Eisenbahn-Bundesamt Mit Absicht verrechnet?
München - Um knapp eine Milliarde Mark soll das Eisenbahnbundesamt vor vier Jahren die ICE-Neubaustrecke von München über Ingolstadt nach Nürnberg heruntergerechnet haben. Das berichtet die "Süddeutsche Zeitung" und beruft sich auf einen Prüfbericht, den der Bahnvorstand dem Aufsichtsrat überreicht hat. Der Bund und das Land Bayern hätten damals nach Darstellung von Deutsche-Bahn-Managern auf einen raschen Vertragsabschluss gedrängt. In dem Bericht heißt es der Zeitung zufolge, dass "starker politischer Druck" mit im Spiel gewesen sei.
Trotz großer Bedenken des Bundesrechnungshofes hätten die Regierung Kohl und die bayerische CSU-Regierung für die Strecke über Ingolstadt plädiert. Deshalb kamen den beiden Regierungen niedrige Kostenvoranschläge gelegen. Die Fahrzeit auf dieser Strecke sei kürzer, lautetete damals die offizielle Begründung. Der Bundesrechnungshof hatte damals die billigere Strecke über Augsburg favorisiert.
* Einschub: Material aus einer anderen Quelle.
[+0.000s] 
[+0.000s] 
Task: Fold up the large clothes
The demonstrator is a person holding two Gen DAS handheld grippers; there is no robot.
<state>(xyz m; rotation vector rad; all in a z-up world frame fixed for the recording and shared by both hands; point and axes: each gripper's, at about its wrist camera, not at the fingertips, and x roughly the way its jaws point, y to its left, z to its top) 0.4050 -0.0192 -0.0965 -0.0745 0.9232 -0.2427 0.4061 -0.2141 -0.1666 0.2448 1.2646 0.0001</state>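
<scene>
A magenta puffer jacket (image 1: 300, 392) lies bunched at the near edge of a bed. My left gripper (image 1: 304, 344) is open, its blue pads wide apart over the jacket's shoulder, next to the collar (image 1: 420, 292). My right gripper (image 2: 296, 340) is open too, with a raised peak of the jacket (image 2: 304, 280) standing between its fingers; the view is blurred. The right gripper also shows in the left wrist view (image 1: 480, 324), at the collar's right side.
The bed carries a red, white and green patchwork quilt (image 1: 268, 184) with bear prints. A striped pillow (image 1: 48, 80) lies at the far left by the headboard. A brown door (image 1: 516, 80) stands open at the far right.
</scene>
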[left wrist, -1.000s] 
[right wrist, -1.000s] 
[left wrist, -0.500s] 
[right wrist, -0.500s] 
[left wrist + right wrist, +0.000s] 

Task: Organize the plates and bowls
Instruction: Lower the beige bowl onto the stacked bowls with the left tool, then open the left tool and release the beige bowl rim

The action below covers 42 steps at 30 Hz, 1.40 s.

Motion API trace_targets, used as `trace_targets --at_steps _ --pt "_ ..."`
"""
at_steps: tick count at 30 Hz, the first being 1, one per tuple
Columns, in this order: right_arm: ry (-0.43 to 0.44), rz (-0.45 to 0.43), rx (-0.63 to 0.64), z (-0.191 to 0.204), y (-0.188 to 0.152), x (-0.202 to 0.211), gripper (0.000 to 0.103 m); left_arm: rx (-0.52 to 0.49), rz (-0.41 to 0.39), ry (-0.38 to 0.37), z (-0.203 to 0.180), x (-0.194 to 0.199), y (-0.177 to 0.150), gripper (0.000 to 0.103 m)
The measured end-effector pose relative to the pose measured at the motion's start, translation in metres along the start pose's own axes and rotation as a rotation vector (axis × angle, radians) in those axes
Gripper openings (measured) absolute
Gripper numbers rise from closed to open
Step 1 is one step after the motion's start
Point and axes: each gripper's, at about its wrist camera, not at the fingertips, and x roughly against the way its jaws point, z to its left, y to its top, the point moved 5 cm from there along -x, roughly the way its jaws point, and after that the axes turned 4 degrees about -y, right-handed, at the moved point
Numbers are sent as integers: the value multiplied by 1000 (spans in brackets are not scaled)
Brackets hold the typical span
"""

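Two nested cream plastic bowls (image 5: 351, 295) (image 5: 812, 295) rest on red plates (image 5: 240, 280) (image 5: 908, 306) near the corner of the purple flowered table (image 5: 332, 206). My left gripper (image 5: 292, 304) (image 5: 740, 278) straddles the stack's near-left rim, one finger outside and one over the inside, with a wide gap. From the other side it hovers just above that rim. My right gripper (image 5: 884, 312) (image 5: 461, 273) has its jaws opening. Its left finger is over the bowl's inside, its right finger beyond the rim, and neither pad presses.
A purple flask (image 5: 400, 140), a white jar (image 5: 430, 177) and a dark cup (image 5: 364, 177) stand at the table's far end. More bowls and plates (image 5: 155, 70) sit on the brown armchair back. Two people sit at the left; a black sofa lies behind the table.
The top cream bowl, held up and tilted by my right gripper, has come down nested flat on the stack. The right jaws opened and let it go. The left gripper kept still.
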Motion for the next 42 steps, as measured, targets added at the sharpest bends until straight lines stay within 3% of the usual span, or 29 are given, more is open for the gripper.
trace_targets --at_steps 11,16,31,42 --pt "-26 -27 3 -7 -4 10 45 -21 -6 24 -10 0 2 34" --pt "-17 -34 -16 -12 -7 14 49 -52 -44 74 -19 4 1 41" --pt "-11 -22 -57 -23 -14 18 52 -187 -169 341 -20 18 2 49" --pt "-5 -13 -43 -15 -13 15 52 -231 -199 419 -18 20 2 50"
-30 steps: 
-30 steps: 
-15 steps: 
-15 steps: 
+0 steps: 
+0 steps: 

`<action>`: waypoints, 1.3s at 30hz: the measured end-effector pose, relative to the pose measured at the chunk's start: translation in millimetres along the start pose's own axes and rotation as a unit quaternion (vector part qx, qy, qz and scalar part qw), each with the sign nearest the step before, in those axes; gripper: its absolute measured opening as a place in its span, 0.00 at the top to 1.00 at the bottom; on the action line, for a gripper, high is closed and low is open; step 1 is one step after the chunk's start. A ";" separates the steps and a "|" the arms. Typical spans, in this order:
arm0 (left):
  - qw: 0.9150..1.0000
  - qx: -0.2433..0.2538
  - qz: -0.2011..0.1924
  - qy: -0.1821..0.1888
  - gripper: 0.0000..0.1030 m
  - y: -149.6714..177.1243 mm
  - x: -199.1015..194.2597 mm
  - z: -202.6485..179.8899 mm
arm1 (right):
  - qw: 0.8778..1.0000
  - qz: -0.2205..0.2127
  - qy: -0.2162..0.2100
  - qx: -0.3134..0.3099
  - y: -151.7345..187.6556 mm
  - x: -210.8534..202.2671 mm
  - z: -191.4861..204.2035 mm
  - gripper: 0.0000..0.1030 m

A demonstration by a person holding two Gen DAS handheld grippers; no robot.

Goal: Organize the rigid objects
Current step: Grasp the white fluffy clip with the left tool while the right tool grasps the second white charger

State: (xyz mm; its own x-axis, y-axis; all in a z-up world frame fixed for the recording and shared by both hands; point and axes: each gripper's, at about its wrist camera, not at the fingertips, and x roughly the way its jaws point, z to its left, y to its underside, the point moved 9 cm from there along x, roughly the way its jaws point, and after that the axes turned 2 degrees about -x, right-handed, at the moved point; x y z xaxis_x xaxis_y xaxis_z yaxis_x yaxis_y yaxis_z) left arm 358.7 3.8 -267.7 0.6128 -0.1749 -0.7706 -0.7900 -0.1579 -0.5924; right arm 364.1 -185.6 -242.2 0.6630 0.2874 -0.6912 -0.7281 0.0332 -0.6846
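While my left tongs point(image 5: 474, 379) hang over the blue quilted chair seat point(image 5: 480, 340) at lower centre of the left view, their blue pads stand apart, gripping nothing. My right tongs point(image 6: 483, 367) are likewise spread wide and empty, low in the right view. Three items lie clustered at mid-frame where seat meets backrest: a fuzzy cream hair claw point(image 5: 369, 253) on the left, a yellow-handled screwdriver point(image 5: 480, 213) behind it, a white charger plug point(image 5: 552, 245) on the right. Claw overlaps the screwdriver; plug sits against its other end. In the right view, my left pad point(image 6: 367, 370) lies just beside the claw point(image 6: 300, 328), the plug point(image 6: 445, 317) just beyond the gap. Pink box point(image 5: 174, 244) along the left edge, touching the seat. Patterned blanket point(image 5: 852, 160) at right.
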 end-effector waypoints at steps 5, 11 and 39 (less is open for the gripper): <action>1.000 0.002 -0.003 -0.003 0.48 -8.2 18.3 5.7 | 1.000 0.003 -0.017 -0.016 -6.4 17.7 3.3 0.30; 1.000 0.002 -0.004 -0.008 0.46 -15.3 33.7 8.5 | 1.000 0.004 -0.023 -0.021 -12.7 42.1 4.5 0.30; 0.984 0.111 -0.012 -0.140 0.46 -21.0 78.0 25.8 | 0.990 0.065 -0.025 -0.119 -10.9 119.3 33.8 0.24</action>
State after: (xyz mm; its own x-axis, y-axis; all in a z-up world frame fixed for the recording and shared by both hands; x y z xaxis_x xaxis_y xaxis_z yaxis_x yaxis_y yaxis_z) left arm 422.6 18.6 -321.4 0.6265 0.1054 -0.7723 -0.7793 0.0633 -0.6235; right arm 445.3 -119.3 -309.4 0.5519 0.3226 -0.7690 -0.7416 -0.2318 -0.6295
Die Bahn ermittelte Ende 1995 Baukosten von mehr als 4,7 Milliarden Mark. Das Eisenbahn-Bundesamt, das für den Bund unter anderem Projekte wie neue ICE-Strecken berechnet, habe die Summe neun Monate später in einem Vermerk um 932 Millionen Mark gekürzt, so die Zeitung. Den Prüfern zufolge habe das Amt von der Rechnung der Bahn 416 Millionen Mark "ohne stichhaltige Begründungen" abgezogen. Die Bahn habe davon nur eine teilweise Kürzung von 120 Millionen Mark anerkannt. In der Finanzierungsvereinbarung von Bahn und Regierung wurden dann als Preis 3,8 Milliarden festgeschrieben. Der Bund war zur Zahlung dieses Betrags bereit. Die Bahn übernahm das Risiko von Kostensteigerungen.
Nach neuesten Berechnungen werde die Strecke um bis zu 1,6 Milliarden Mark teurer, berichtet das Blatt. Um Geld zu sparen, erwäge die Bahn jetzt, den Abschnitt zwischen München und Ingolstadt nur noch für eine Geschwindigkeit von 160 statt wie geplant 190 Stundenkilometern auszubauen.